# Current drawn from USB C port to Arduino board

Hey guys,

I am new to the electronics world and currently following this tutorial by Jeremy Blum.

There’s a few things that are confusing me.

First of all, I tested connecting an LED directly to the 5V and GND pins on the Arduino board in order to test the amperage reading with a multimeter and learn why resistors are necessary. I know you’re not meant to do this, but Jeremy said it would be fine for a short period of time. But as soon as I plugged the Arduino into my computer’s USB C port (via an adapter) the LED burnt out, and I didn’t even get a chance to hook up the multimeter.

I then attempted the same circuit but included a 1000 Ohm resister this time. This worked fine and gave me a medium-lit LED, but when attempting to measure the amperage on my multimeter I found the value started really high and then continuously lowered until around 300mA (yes, you heard me correctly). Connecting the multimeter to the circuit also seemed to drain all power from the Arduino as both onboard LEDs and my external LED turned off while the reading was taking place.

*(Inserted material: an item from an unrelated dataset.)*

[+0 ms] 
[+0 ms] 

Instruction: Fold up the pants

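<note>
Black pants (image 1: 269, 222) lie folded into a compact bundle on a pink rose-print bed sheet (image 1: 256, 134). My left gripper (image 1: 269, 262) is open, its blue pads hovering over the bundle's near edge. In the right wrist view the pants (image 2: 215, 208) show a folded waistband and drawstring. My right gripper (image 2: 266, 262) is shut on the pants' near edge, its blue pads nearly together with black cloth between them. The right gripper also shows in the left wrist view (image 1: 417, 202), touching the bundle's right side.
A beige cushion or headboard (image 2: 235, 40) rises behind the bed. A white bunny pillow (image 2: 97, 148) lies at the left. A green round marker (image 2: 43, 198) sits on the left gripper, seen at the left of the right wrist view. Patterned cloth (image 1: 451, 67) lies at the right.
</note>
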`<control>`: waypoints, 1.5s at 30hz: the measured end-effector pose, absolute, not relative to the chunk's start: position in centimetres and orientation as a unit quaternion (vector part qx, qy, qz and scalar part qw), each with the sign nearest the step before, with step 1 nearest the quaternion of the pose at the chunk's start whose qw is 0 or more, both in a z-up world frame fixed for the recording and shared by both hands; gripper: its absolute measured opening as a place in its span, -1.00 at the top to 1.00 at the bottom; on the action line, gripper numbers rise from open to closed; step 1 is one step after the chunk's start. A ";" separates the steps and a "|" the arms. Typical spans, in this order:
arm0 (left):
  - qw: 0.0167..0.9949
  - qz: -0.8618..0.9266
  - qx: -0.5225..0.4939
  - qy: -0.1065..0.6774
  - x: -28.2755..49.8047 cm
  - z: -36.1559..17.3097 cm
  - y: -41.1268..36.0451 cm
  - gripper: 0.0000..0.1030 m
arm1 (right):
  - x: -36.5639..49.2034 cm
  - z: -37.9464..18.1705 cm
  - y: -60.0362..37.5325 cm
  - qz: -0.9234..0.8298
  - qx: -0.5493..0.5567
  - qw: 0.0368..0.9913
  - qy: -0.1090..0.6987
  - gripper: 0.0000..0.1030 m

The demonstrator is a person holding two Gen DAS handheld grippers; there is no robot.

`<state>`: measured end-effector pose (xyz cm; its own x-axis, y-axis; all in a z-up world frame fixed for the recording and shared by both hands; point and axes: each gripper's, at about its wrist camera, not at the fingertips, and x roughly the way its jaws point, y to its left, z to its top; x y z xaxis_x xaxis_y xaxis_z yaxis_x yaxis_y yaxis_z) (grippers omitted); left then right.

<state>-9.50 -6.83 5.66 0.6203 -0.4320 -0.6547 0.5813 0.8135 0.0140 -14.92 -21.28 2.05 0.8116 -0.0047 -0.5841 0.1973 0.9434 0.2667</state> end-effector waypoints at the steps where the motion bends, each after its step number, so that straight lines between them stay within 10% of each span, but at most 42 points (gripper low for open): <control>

All of this has now lead me to two ideas which are probably completely wrong, but that’s where you guys come in! Here goes:

• My multimeter is causing more current to be drawn through the Arduino, and is hence not giving me an accurate reading of the amount of current that was flowing before connecting it up.
• My 20V/5A USB C port is somehow providing too much current which is why the LED burnt out straight away.

Lastly, I am confused about the calculation that Jeremy does in this video to determine how many Ohms of resistance is required to run the LED at 20mA. This is his calculation:

V = IR
R = V/I
R = 3V/20mA (3 out of 5 volts because 2 volts drop over the LED)
R = 150 ohms.

This confuses me because despite a 1000 Ohm resistor, my circuit appears to be drawing well in excess of 20mA, and why wouldn’t it? How does the circuit know to only use 20mA with 150 Ohms resistance when there is 5A to play with on the USB C port? Is it because the voltage is regulated to 5V through the Arduino board?

I’ve included a picture of my circuit for context.

I hope that all makes sense (despite me being a n00b) - thanks in advance for your help! I'd bet you put the meter in PARALLEL with the LED, ( a SHORT CIRCUIT), reading DC current requires the meter to be in SERIES with the load being tested.

Jeremy said it would be fine

Look for another tutorial. This kind of tips could kill your computer when attempting to measure the amperage on my multimeter I found the value started really high and then continuously lowered until around 300mA

How did you connect your multimeter? Please provide a hand-drawn schematic or a photo. Seems you are shorting the port with your multimeter. Read about how to use a multimeter to measure current.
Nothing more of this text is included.